Even if Roberts thinks most Americans share his hatred for Trump, he also thinks they're too dumb to be trusted with unfiltered information. "The American public, by and large ... do not understand that right-wing authoritarianism is perilously close to toppling US democracy because they are not able to pick that signal out of the noise of daily 'balanced' news coverage[.]"
Progressives well deserve the charge of projecting their own worst faults on their opponents. Roberts uses the word "authoritarian" 13 times in one article to slander Trump and his supporters, even as he advocates for a journalistic standard of absolute ideological conformity, lest the masses are enticed to a political stance that is not "legitimate."

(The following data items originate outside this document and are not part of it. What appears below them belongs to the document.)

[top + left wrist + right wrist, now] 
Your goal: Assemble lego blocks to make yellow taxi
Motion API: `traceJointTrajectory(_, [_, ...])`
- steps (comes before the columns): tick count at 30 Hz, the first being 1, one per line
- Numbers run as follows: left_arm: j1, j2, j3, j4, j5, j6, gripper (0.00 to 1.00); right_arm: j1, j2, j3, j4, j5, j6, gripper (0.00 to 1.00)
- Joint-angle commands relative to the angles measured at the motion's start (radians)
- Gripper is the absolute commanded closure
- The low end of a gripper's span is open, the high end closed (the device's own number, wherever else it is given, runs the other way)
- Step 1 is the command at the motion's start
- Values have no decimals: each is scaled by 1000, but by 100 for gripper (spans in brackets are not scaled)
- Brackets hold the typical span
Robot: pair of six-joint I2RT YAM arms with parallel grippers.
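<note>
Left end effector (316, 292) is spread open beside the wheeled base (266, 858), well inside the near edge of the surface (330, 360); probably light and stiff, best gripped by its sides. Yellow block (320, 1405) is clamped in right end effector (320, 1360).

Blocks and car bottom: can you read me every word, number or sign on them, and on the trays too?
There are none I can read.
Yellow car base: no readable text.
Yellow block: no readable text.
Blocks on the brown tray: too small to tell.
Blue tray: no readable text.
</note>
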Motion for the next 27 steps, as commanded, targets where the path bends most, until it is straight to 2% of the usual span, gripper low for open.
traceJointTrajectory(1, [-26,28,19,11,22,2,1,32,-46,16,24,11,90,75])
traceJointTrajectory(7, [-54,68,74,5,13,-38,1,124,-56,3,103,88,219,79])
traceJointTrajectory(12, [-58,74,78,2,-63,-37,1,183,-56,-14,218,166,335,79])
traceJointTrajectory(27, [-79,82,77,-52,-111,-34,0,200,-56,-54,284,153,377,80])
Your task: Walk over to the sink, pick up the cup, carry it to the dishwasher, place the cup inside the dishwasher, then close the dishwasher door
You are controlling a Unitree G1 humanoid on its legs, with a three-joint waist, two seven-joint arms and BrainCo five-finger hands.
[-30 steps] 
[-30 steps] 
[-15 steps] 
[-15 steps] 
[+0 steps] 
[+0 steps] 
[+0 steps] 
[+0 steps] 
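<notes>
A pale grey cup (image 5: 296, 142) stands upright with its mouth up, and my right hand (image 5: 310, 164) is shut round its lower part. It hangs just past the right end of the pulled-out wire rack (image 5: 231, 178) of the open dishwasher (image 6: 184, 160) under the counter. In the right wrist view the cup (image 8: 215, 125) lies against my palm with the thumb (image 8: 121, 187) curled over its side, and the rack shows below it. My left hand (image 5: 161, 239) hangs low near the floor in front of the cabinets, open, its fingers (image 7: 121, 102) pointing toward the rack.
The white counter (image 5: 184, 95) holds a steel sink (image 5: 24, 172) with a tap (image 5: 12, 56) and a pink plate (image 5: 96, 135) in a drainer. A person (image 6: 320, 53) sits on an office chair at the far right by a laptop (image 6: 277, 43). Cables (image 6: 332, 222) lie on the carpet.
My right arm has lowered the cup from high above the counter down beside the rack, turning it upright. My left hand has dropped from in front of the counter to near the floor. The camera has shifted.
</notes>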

At this moment, we're watching the left's increasingly bold use of its most powerful weapons — control of mainstream news outlets, education, and social media to indoctrinate adherents and silence conservatives, the blitzkrieg of cancel culture to enforce orthodoxy and terrify doubters — to supercharge the "deliberately inflicted" erasure of "America's civilizational memory" that David Randall warns of.
There are now millions of young adults, increasing numbers of them taking positions of influence, "whose faith in their country has been systematically destroyed throughout their lives by the education and media establishment." John Hayward at Breitbart describes an intentional deployment of ideological subversion at work — KGB-inspired — known as "demoralization," another word for which is "guilt." "Guilt is the most powerful force in left-wing politics and academia," Hayward goes on to say. "People will not accept the radical expansion of punitive government power unless they feel guilty and deserving of punishment." (Italics mine.) National pride is at a record low.
The proof that we're drawing nearer to that expansion of tyrannous power is in the daily rounds of public confessions we're forced to endure, the apologies and fealty sworn to BLM by everyone from Hollywood actors to Chick-fil-A, and the refusal of elected officials to protect their cities and states from mob violence and occupation. And the Democrat Party — a party that could control the government soon, or at least in the near future — is unanimous in its adulation of vandals, cop-haters, and organized revolutionaries who promise they'll eliminate law enforcement, "disrupt the Western-prescribed nuclear family," and undo America.
Progressive influence shows no sign of weakening.
If a new Joseph Goebbels tried Year Zero on us, could it look very different?